Et là, j'avoue avoir eu furieusement envie de refermer cet ouvrage, l'auteur déviant (dérivant) et aiguillant son enquête vers ces trop nombreux nouveaux personnages (pour certains fictifs) …en manquant de me perdre, malheureusement.

Trop c'est trop !! Consistant, d'accord, étouffe chrétien, je passe mon tour.

Dommage, je vais en rester là (las) me suis-je dit, après avoir apprécié et englouti la première partie du livre (et donc l'histoire principale que, trop jeune, j'ignorais totalement),  j'abandonne ces méandres trop tortueux qu'emprunte la narration pour voguer vers un autre livre moins…indigeste !!

Dommage !! Dommage !! Et même (3 fois) Dommage !

Mais finalement, je me découvre pugnace et je m'accroche, espérant que ce ventre mou un peu trop alimenté allait déboucher sur des chapitres plus essentiels, plus digestes et de nouveau capables de me recaptiver.

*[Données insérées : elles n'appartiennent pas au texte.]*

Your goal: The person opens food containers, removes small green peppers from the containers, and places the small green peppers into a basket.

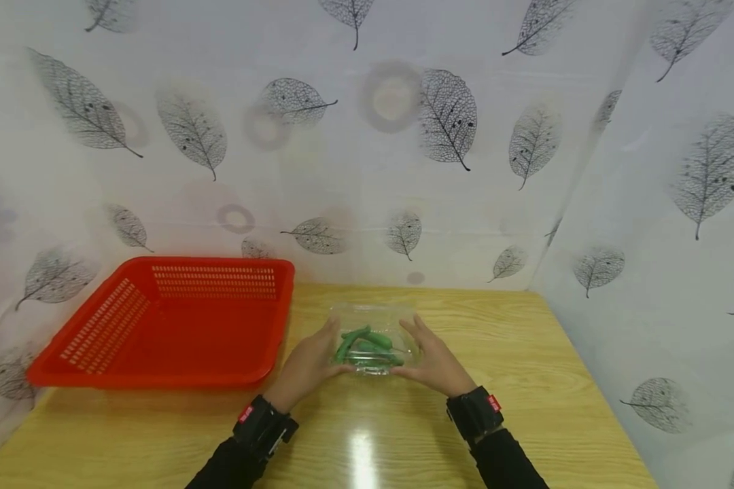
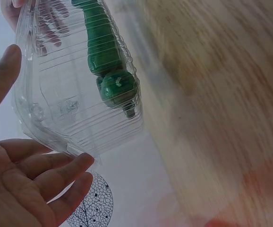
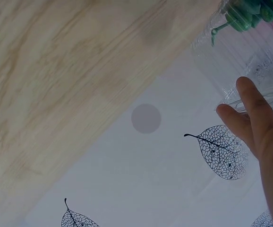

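A clear plastic clamshell box [image 1: 367, 316] is held between both hands over the wooden table. Several green peppers [image 1: 372, 343] lie inside it, visible through its ribbed wall. My left hand [image 1: 308, 361] grips the box's left side by the rim, thumb at the near edge and fingers toward the far side. On the opposite side, my right hand [image 1: 435, 360] grips the right end in the same way. In the left wrist view, the peppers [image 2: 106, 52] rest along the bottom of the box, which seems raised off the tabletop.
To the left stands a red plastic basket [image 1: 189, 346] with slotted walls. The wooden table [image 1: 501, 339] meets a leaf-patterned white covering [image 1: 367, 170] at the back and right.
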`<state>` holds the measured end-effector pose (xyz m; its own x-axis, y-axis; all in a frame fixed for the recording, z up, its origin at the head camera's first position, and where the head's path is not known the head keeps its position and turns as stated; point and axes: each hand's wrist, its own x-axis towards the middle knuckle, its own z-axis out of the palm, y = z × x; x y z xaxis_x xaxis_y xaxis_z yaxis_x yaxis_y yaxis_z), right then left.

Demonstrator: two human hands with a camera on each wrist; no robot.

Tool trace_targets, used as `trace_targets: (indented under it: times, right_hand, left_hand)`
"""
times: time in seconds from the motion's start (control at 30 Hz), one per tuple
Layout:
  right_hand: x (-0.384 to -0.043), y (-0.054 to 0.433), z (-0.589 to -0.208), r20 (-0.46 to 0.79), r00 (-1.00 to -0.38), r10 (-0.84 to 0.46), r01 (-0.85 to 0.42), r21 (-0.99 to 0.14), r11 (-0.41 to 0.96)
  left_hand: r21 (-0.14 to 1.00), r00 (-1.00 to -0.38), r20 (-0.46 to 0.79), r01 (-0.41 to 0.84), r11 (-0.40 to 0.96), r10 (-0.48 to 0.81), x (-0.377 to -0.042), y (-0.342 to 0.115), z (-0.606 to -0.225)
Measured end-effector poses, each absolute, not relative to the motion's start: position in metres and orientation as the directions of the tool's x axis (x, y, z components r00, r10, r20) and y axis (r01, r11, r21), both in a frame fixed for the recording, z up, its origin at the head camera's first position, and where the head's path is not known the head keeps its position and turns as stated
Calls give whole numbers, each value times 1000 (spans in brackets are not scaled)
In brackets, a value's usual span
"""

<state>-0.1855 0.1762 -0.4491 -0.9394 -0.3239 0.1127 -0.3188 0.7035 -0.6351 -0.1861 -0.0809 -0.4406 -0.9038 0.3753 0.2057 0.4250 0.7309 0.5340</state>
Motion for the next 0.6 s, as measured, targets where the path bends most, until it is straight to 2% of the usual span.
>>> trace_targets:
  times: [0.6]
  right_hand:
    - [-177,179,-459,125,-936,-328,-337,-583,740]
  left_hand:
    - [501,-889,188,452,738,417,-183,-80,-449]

Et ce qui va m'intriguer alors, c'est que nous n'en sommes qu'à la page 284/731, donc pas encore à la moitié et pourtant, le principal protagoniste, celui qui a été condamné pour assassinat, est mort en solitaire et enterré en toute discrétion après plus de 40 ans de captivité  ! Qu'est-ce qui va donc faire la moelle du reste du livre ?

La contre-enquête !
Jaenada enfile sa parfaite combinaison de fin limier dégourdi pour démontrer que les différentes enquêtes menées ‘à l'époque' l'ont été sur du vent, sur des allégations insensées et facilement démontables. Et nous repartons (comme en 14) en 64  mais pour tout dynamiter ! Objectif : démontrer que nous sommes face à une erreur judiciaire et que Léger ne peut pas être le criminel !
Et il y a matière à douter quand l'auteur détricote la version officielle à la lumière de sa conviction nouvelle, Léger n'est l'auteur QUE des lettres de revendication mais PAS du meurtre !

Mais pour défendre Léger, il faut du lourd (facile) et l'auteur, comme à son habitude, va donner de sa personne pour étayer sa thèse n'hésitant pas à mettre en cause le mode de défense établi par Maurice Garçon, éminent ténor du barreau  d'alors.
On rejoue toute la pièce, brigadier, levé de rideau !

Enfin, en dernière partie, l'auteur fait la part belle à Solange, la femme du condamné (à tort ?) en dressant un portrait exhaustif de celle à qui son mari vouait une attention sans limite (et qui, finalement, semble réciproque si l'on en croit la très dense correspondance qu'ils échangent). Un portrait naturaliste d'une triste banalité en fait qui balaie son enfance comme la période couverte par l'affaire Taron et sa fin, tragique et mystérieuse.

Un livre, un marathon (ou j'ai déploré quelques longueurs), un plaidoyer, une plaidoirie, un détricotage en règle de ce que nous pouvons considérer, au minimum, comme une enquête bâclée qui a conduit à une erreur judiciaire dont le condamné s'est quand même montré, pour le moins, complice.

Beau travail (de trois années, je crois), belle lecture que j'aurais préfèrée légèrement plus concise. Sans doute en sera-t-il de même de cette chronique !!